If x is odd and y is even, this is impossible. There is no reason to consider if only part of the 0’s/1’s need to be flipped.

Sample code

C: All-in-one Gun

Regardless of what swap in the bullet sequence is made, the enemy will always survive through h//x magazines, where x is the sum of the damage done by all bullets. After computing this, we then consider how to optimize the magazine to deal the remaining damage as fast as possible.

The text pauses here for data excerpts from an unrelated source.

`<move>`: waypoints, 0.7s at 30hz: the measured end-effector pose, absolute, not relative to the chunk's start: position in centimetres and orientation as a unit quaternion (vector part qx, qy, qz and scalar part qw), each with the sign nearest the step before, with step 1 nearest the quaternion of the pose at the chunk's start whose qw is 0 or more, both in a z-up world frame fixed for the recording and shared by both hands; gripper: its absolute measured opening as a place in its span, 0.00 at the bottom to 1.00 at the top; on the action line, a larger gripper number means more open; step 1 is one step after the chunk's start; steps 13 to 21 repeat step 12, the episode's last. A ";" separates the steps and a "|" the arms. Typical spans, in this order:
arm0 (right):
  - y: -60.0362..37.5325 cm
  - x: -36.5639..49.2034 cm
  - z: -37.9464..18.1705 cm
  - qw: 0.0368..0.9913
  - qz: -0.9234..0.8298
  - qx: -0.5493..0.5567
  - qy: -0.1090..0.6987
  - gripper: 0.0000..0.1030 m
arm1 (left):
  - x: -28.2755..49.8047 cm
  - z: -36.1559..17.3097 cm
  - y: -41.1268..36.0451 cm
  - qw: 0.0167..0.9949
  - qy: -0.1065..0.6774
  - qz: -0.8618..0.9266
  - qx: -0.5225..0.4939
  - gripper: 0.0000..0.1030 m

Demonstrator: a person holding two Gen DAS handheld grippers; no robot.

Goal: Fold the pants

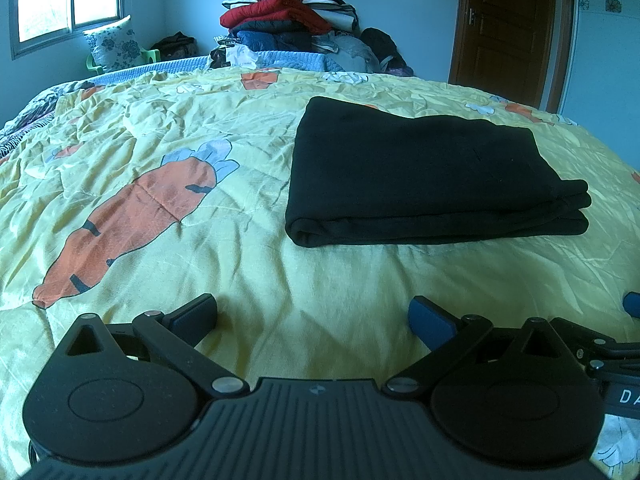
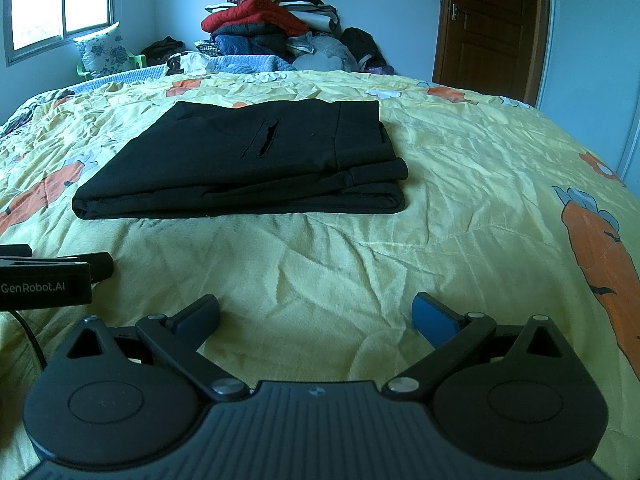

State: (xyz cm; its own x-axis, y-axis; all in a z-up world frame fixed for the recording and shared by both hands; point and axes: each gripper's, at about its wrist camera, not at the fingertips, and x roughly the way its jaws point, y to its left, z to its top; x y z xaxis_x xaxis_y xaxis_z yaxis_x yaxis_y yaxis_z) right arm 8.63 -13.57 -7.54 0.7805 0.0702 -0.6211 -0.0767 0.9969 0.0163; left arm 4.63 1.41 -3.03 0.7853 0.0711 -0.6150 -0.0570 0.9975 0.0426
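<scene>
Black pants [image 1: 420, 176] lie folded into a thick rectangle on the yellow carrot-print bedspread [image 1: 160, 128]. In the right wrist view the same pants [image 2: 256, 160] sit ahead and to the left, a pocket slit showing on top. My left gripper [image 1: 314, 318] is open over bare bedspread, well short of the pants, nothing between its fingers. My right gripper [image 2: 316, 316] is also open and empty, near the front of the bed. Part of the left gripper's body [image 2: 44, 280] shows at the left edge of the right wrist view.
A tall pile of clothes and bedding [image 1: 288, 20] stands beyond the bed's far edge. A floral pillow on a green chair [image 1: 114, 46] sits under the window. A brown door [image 1: 508, 28] is at the back right.
</scene>
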 end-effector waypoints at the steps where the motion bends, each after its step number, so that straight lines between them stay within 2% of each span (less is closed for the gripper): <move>1: -13.6 8.6 -7.5 0.944 0.039 -0.005 0.329 1.00 | 4.6 -3.1 1.3 0.945 0.326 0.034 0.011 1.00; 21: -13.6 8.6 -7.5 0.944 0.039 -0.005 0.329 1.00 | 4.6 -3.0 1.4 0.945 0.326 0.034 0.010 1.00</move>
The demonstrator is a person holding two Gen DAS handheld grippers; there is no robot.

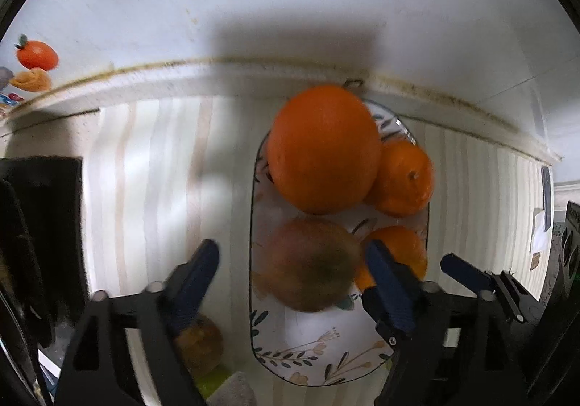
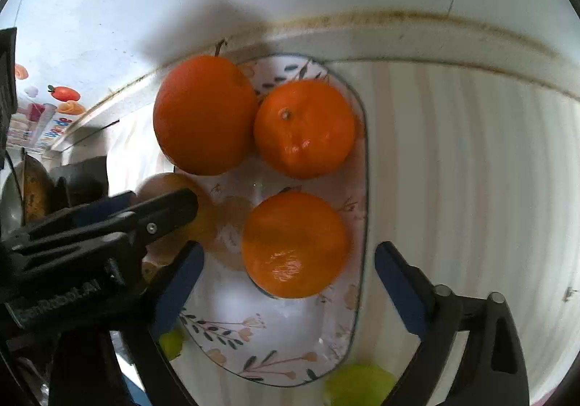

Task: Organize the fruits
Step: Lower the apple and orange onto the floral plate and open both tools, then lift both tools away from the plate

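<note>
A floral oval plate (image 1: 311, 362) (image 2: 253, 344) lies on the striped cloth. It holds a large orange (image 1: 322, 148) (image 2: 204, 114), two smaller oranges (image 1: 404, 177) (image 2: 304, 128) (image 1: 402, 246) (image 2: 295, 244) and a brown-green kiwi (image 1: 310, 264) (image 2: 170, 188). My left gripper (image 1: 291, 268) is open, its fingers either side of the kiwi without touching it; it also shows in the right wrist view (image 2: 163, 206). My right gripper (image 2: 290, 268) is open around the nearest orange, not gripping it; one of its fingers (image 1: 467, 270) shows in the left wrist view.
A second kiwi (image 1: 201, 339) and a green fruit (image 1: 214, 382) lie off the plate at the near left. Another green fruit (image 2: 359, 386) lies at the plate's near edge. The wall (image 1: 290, 7) rises just behind. A dark object (image 1: 43, 224) stands at left.
</note>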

For some first k bullets, the optimal method is to swap the lowest value in the first k bullets with a higher one in the last n-k bullets if it exists. I find the simplest way to track this is to use suffix array to track the maximums, which is for a magazine array A, the suffix maximums B would be the following:

A = [4,2,3,5,3]
B = [5,5,5,3,3]
C = [0,4,6,9,14]

C is basic prefix sum for the first 0 to n-1 bullets. Then the maximum damage possible with k bullets is C[k-1]+B[k-1]. Since C[k] <= C[k+1] for every 0 <= k < n, it is possible to compute the optimal k with a binary search as that is an idea I initially thought of and one of this problem’s tags, which results in a similar computation process.

Sample code

D: Cost of Tree

This is where the interesting contest strategy occurs, because when I reached this problem, I noticed that Problem E already had 6 solves while this problem had none, so I was tempted to skip this first especially since this is a tree problem. After looking at both problems though, I ended up trusting myself and went for D since I had a much better idea of where to begin. There is quite a lot of necessary information to store about each node for this problem, so to explain my thought process, it’s best to show how I defined a node, with comments describing what each attribute represents:

class Node:
    def __init__(self,v):
        self.val = v # value of the node
        self.depth = -1 # depth of the node from the root which has depth 0
        self.edges = {} # set-like structure for tracking neighbouring nodes
        self.total = v # sum of the values of the nodes in this subtree
        self.score = 0 # cost of this subtree without making an operation
        self.best = 0 # highest possible cost increase in this subtree from an operation
        self.md = -1 # highest depth of a node from a child's subtree
        self.md2 = -1 # self.md while excluding all nodes from the child subtree self.md came from

Classes in Python Should Be Used More Than What I Do Here

While it is pretty clear that competitive programming code in terms of structural quality tends to be very low for proper software development standards, there is merit in actually having good code structure as I find it helps organizes my thoughts more easily. In this sense, most of the classes I create within competitive programming code are containers for objects to store their traits for which I then manipulate outside the class structure. In this sense I’m effectively using the Python classes like C struct types due to the lack of methods, which is something for myself to work on.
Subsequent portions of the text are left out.